---------- MATERIAL PROVIDED

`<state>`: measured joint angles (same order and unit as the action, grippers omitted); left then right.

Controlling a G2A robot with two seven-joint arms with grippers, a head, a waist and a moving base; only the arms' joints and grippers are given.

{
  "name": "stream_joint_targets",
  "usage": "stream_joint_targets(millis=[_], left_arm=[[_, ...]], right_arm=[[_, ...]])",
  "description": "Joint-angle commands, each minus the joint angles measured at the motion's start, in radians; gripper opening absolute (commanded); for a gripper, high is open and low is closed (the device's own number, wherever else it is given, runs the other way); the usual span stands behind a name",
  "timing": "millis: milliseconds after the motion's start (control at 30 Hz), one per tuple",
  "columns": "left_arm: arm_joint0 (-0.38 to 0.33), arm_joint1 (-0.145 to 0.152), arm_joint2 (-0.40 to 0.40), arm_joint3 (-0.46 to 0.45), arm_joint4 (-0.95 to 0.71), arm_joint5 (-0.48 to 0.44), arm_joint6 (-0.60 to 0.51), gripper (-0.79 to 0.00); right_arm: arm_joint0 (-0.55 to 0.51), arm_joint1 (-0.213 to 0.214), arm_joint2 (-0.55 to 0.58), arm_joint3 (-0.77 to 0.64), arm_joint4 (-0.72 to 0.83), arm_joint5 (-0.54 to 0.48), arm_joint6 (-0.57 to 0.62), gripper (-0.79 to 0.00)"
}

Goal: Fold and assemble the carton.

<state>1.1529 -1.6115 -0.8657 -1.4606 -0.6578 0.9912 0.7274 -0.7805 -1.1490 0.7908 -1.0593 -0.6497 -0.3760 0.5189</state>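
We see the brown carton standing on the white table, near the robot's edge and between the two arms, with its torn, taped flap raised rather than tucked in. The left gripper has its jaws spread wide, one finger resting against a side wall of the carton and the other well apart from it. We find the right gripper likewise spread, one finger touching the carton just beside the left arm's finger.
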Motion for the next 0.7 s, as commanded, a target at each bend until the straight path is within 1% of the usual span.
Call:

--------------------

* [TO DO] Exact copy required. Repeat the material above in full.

* [ANSWER SECTION]
`<state>`: measured joint angles (same order and unit as the action, grippers omitted); left then right.

Controlling a G2A robot with two seven-joint arms with grippers, a head, a waist and a moving base; only the arms' joints and grippers are given.

{
  "name": "stream_joint_targets",
  "usage": "stream_joint_targets(millis=[_], left_arm=[[_, ...]], right_arm=[[_, ...]])",
  "description": "Joint-angle commands, each minus the joint angles measured at the motion's start, in radians; gripper opening absolute (commanded); for a gripper, high is open and low is closed (the device's own number, wherever else it is given, runs the other way); the usual span stands behind a name",
  "timing": "millis: milliseconds after the motion's start (control at 30 Hz), one per tuple",
  "columns": "left_arm: arm_joint0 (-0.38 to 0.33), arm_joint1 (-0.145 to 0.152), arm_joint2 (-0.40 to 0.40), arm_joint3 (-0.46 to 0.45), arm_joint4 (-0.95 to 0.71), arm_joint5 (-0.48 to 0.44), arm_joint6 (-0.60 to 0.51), gripper (-0.79 to 0.00); right_arm: arm_joint0 (-0.55 to 0.51), arm_joint1 (-0.213 to 0.214), arm_joint2 (-0.55 to 0.58), arm_joint3 (-0.77 to 0.64), arm_joint4 (-0.72 to 0.83), arm_joint5 (-0.54 to 0.48), arm_joint6 (-0.57 to 0.62), gripper (-0.79 to 0.00)"
}

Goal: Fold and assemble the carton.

<state>1.1529 -1.6115 -0.8657 -1.4606 -0.6578 0.9912 0.7274 -0.7805 -1.1490 0.7908 -1.0593 -0.6497 -0.3760 0.5189</state>
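We see the brown carton standing on the white table, near the robot's edge and between the two arms, with its torn, taped flap raised rather than tucked in. The left gripper has its jaws spread wide, one finger resting against a side wall of the carton and the other well apart from it. We find the right gripper likewise spread, one finger touching the carton just beside the left arm's finger.
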Motion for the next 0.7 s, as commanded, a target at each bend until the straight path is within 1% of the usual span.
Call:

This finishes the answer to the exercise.